* Task goal
What lines below hold the string "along"? Copy them all.

* Source data
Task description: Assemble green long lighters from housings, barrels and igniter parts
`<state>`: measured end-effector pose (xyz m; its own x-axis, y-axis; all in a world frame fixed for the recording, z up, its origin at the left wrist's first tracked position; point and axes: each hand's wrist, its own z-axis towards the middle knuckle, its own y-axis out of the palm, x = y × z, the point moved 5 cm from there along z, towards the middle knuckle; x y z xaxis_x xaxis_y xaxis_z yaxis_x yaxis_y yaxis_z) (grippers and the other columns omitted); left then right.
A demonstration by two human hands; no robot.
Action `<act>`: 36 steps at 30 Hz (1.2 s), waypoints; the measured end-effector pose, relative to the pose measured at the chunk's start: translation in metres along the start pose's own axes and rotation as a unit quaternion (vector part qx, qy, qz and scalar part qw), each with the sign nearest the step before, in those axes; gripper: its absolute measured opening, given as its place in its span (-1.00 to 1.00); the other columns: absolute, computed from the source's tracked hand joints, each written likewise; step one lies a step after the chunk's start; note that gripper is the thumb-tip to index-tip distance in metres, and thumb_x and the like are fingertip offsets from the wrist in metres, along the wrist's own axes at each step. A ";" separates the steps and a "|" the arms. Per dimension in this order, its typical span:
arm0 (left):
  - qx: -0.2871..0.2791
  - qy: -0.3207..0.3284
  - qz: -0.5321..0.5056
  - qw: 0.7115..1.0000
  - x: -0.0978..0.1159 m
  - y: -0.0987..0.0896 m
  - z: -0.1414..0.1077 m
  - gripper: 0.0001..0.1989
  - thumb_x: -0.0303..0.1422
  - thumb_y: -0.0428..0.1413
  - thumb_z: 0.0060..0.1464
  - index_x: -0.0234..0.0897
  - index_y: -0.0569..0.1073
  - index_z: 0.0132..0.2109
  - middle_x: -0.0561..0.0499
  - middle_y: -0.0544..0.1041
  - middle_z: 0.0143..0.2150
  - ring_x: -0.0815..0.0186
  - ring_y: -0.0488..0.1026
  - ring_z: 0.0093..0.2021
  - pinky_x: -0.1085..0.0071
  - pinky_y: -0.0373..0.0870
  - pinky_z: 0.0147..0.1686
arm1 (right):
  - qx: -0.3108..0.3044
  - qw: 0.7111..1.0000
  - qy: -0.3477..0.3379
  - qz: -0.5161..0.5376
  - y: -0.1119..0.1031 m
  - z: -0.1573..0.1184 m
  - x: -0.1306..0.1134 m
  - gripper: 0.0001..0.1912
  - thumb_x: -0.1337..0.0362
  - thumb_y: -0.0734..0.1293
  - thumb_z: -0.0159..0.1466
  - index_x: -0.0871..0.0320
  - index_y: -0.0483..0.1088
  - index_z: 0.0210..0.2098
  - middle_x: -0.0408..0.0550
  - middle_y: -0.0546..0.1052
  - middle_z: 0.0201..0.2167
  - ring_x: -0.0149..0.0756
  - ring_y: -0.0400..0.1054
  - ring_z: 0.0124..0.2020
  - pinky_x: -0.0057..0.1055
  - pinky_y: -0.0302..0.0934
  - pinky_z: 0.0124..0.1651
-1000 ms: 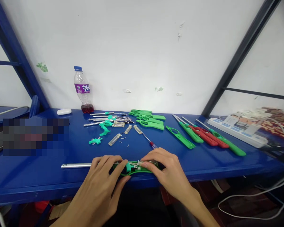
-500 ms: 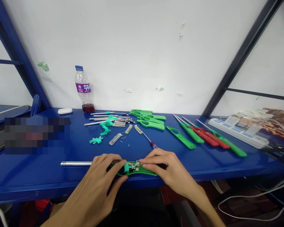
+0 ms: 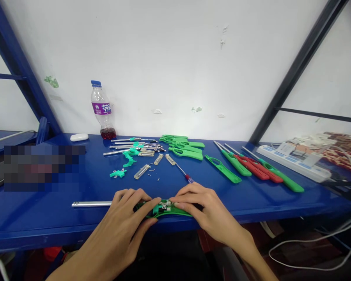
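Note:
At the table's front edge lies an open green utility lighter (image 3: 178,212), its long metal tube (image 3: 90,204) pointing left. My left hand (image 3: 128,218) is closed around its tube end, the index fingertip close to the wires and teal trigger (image 3: 155,209). With thumb and fingers pinched, my right hand (image 3: 212,208) grips the clear fuel tank (image 3: 172,203) inside the shell; the fingers hide most of this tank. Beyond my right fingertips is a screwdriver (image 3: 188,178). Loose clear tanks (image 3: 142,171) and a teal trigger piece (image 3: 118,173) lie further back.
Green shell halves (image 3: 187,150) are piled by the wall. Several lighters, green and red (image 3: 256,168), lie right, near a white power strip (image 3: 292,162). Tubes with wires (image 3: 125,147) lie back left, beside a drink bottle (image 3: 103,111) and white case (image 3: 79,137).
My left index fingertip has moved a little right, over the wires beside the teal trigger. The lighter's tube has shifted slightly left in view. My right hand keeps its pinch.

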<state>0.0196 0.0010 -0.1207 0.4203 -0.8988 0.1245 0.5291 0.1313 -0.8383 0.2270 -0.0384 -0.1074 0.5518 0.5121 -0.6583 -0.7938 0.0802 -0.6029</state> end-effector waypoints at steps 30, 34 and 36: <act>0.055 -0.041 0.003 0.998 -0.049 -0.029 -0.015 -0.70 -0.24 -0.03 0.49 -0.02 0.61 -0.07 0.13 0.61 -0.08 0.34 0.55 -0.15 0.41 0.43 -0.08 | 0.034 0.998 0.023 0.039 0.001 -0.004 0.002 -0.86 0.37 0.50 0.43 0.03 0.54 -0.24 -0.29 0.60 -0.19 -0.29 0.48 -0.12 -0.43 0.21 0.03; 0.063 -0.023 0.022 0.997 -0.038 -0.036 -0.007 -0.67 -0.22 -0.05 0.48 -0.06 0.61 -0.13 0.12 0.62 -0.15 0.33 0.56 -0.21 0.41 0.44 -0.17 | 0.067 0.997 0.012 0.043 -0.002 -0.005 0.003 -0.85 0.33 0.42 0.49 0.06 0.54 -0.25 -0.22 0.59 -0.19 -0.29 0.48 -0.15 -0.43 0.25 -0.02; 0.052 -0.016 0.023 0.998 -0.035 -0.036 -0.004 -0.63 -0.22 -0.08 0.49 -0.08 0.61 -0.15 0.11 0.63 -0.18 0.31 0.56 -0.23 0.38 0.44 -0.20 | 0.094 0.995 0.006 0.043 -0.006 -0.006 0.004 -0.84 0.31 0.40 0.51 0.07 0.54 -0.25 -0.18 0.59 -0.20 -0.27 0.48 -0.16 -0.42 0.26 -0.02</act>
<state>-0.0175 0.0261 -0.0967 0.4690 -0.8770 0.1047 0.5817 0.2175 -0.7838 0.2349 -0.0420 -0.1092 0.4822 0.5144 -0.7091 -0.8712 0.1963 -0.4501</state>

* Answer area
`<state>`: measured end-effector pose (xyz m; its own x-axis, y-axis; all in a world frame fixed for the recording, z up, its origin at the left wrist's first tracked position; point and axes: each hand's wrist, its own z-axis towards the middle knuckle, its own y-axis out of the palm, x = y × z, the point moved 5 cm from there along z, towards the middle knuckle; x y z xaxis_x xaxis_y xaxis_z yaxis_x yaxis_y yaxis_z) (grippers and the other columns omitted); left then right.
Action `<act>`: 36 steps at 30 Hz (1.2 s), waypoints; the measured end-effector pose, relative to the pose measured at the chunk's start: translation in metres along the start pose's own axes and rotation as a unit quaternion (vector part qx, qy, qz and scalar part qw), each with the sign nearest the step before, in those axes; gripper: its absolute measured opening, given as its place in its span (-1.00 to 1.00); the other columns: absolute, computed from the source's tracked hand joints, each written likewise; step one lies a step after the chunk's start; note that gripper is the thumb-tip to index-tip distance in metres, and thumb_x and the like are fingertip offsets from the wrist in metres, along the wrist's own axes at each step. A ";" separates the steps and a "|" the arms. Per dimension in this order, its typical span:

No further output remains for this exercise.